Which is horrible. You pretty much have to with HTML because of the horrid decision that it should be parsed so laxly by browsers, but pretty much nothing else should do that. Either it's correct or it's not. Having the compiler "fix" your code would cause far more problems that it would ever fix.

- Jonathan M Davis

July 10, 2012

Re: Let's stop parser Hell

Posted by Roman D. Boiko
in reply to Jonathan M Davis

Roman D. Boiko

Posted in reply to Jonathan M Davis

On Tuesday, 10 July 2012 at 20:25:12 UTC, Jonathan M Davis wrote:
> On Tuesday, July 10, 2012 21:25:52 Timon Gehr wrote:
>> FWIW, this is what most HTML parsers are doing.
>
> Which is horrible. You pretty much have to with HTML because of the horrid
> decision that it should be parsed so laxly by browsers, but pretty much
> nothing else should do that. Either it's correct or it's not. Having the
> compiler "fix" your code would cause far more problems that it would ever fix.

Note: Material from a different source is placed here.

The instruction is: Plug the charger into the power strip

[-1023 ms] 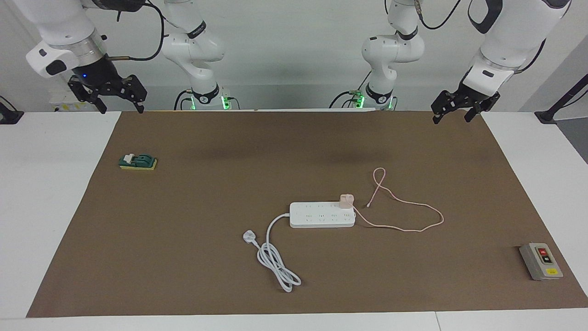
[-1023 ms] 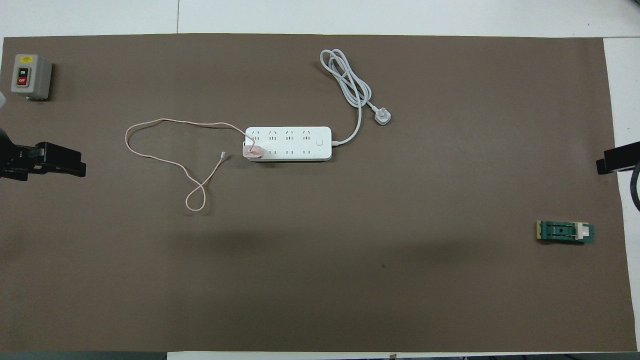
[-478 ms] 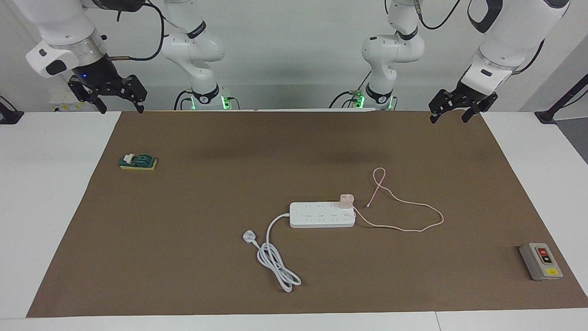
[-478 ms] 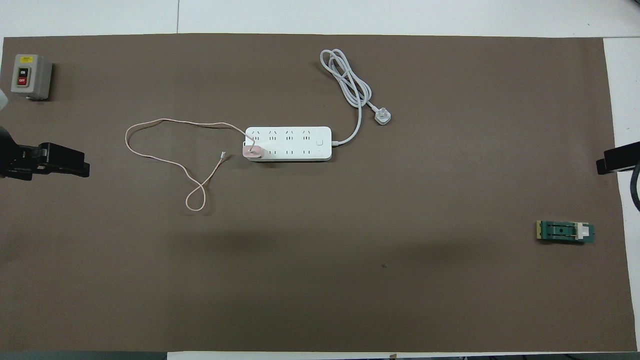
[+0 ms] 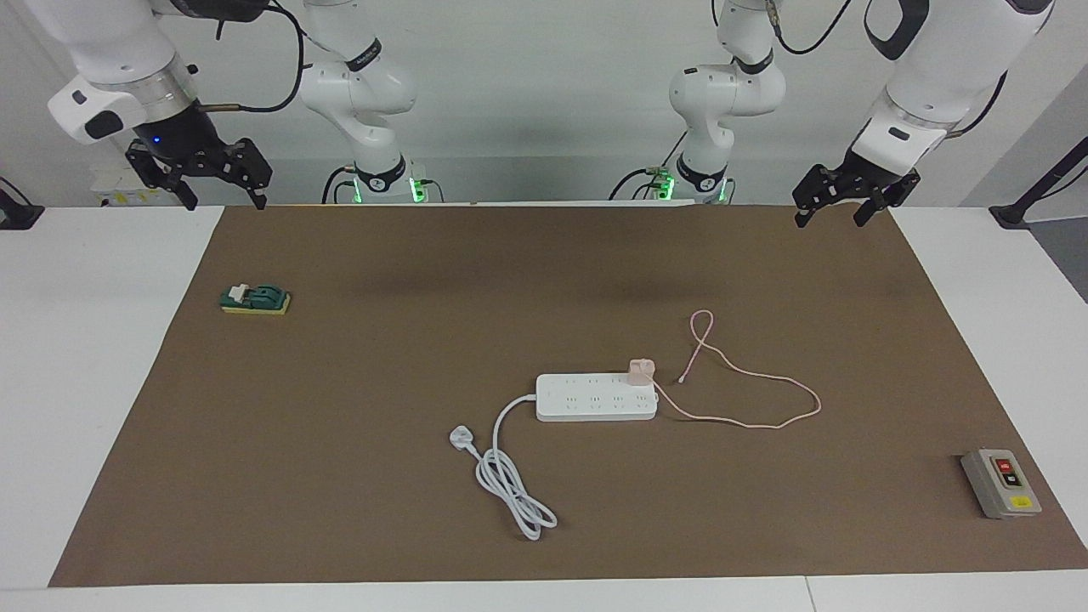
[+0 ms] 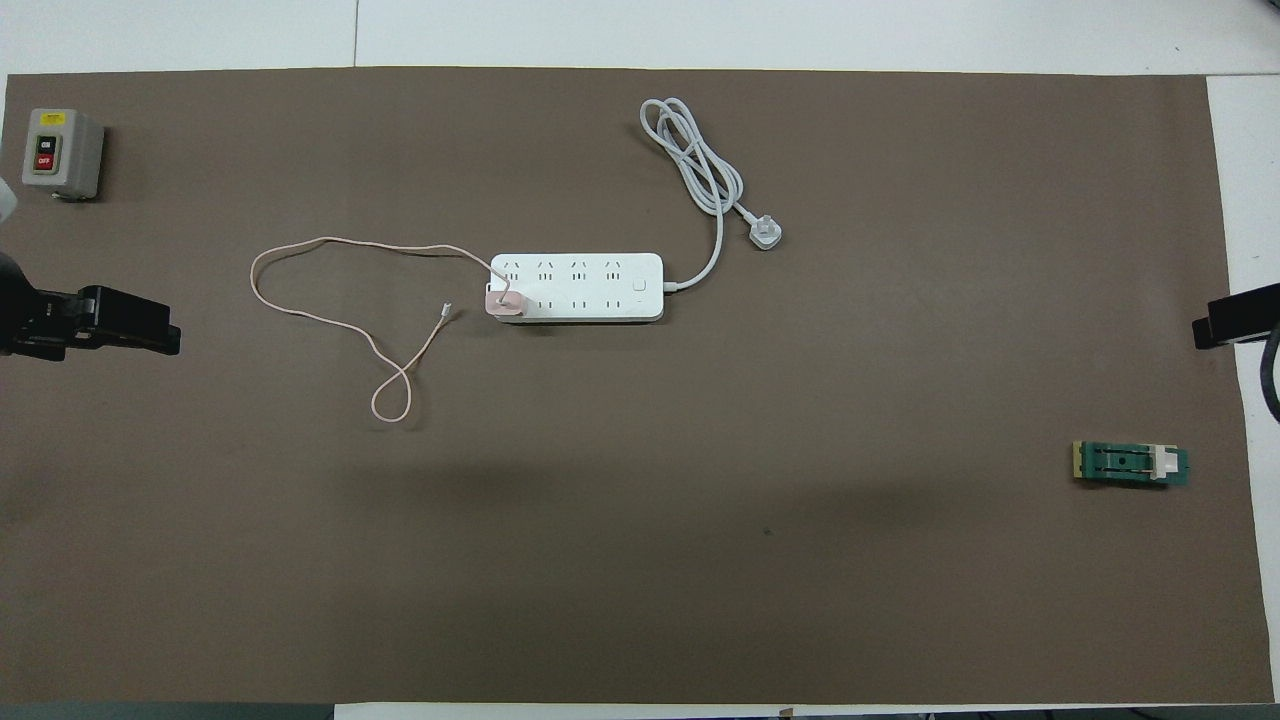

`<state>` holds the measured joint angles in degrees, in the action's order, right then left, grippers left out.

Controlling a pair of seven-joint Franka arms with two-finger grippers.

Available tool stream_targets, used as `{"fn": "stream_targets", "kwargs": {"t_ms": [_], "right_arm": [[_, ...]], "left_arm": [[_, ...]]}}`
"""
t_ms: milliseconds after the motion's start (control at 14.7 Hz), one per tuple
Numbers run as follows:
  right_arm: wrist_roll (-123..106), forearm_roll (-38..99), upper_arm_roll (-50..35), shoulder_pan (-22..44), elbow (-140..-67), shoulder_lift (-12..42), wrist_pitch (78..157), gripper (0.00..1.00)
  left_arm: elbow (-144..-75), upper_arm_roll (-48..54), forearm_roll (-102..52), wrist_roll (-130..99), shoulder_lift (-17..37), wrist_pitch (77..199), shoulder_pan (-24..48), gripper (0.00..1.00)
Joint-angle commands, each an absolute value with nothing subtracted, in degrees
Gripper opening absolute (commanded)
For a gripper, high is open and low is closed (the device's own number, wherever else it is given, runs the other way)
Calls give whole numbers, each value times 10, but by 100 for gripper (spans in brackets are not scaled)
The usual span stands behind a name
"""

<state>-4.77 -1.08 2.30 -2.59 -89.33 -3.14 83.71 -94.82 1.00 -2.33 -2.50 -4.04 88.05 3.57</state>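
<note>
On a brown mat (image 5: 340, 425) two Franka arms hang raised at either end, the left gripper (image 5: 831, 214) and right gripper (image 5: 223, 195) both spread wide, empty. Mid-mat lies the power strip (image 5: 586, 404); the charger (image 5: 640, 372) stands on its socket at the left arm's end, apparently seated. Light and rigid, it looks best gripped by its flat sides, its limp pink cable (image 5: 765, 399) trailing.

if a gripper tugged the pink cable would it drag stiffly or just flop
Likely flop: the pink cable is thin and lies in slack loops on the mat. Its free tip would probably trail. A hard tug might shift the charger sitting on the power strip.
</note>
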Motion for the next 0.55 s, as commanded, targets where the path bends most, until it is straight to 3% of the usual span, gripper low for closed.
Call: {"fn": "stream_targets", "kwargs": {"t_ms": [0,478], "right_arm": [[-55,-2,21,-28,-908,-45,837,100],[-55,-2,21,-28,-908,-45,837,100]], "left_arm": [[-956,2,-27,-18,-53,876,44,100],[-955,1,-26,-18,-52,881,43,100]]}}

Not having control over parser or source code causes problems. Ability to deliver useful functionality (see my post above) is a different use case.

July 10, 2012

Re: Let's stop parser Hell

Posted by Jacob Carlborg
in reply to Jonathan M Davis

Jacob Carlborg

Posted in reply to Jonathan M Davis

On 2012-07-10 22:25, Jonathan M Davis wrote:

> Which is horrible. You pretty much have to with HTML because of the horrid
> decision that it should be parsed so laxly by browsers, but pretty much
> nothing else should do that. Either it's correct or it's not. Having the
> compiler "fix" your code would cause far more problems that it would ever fix.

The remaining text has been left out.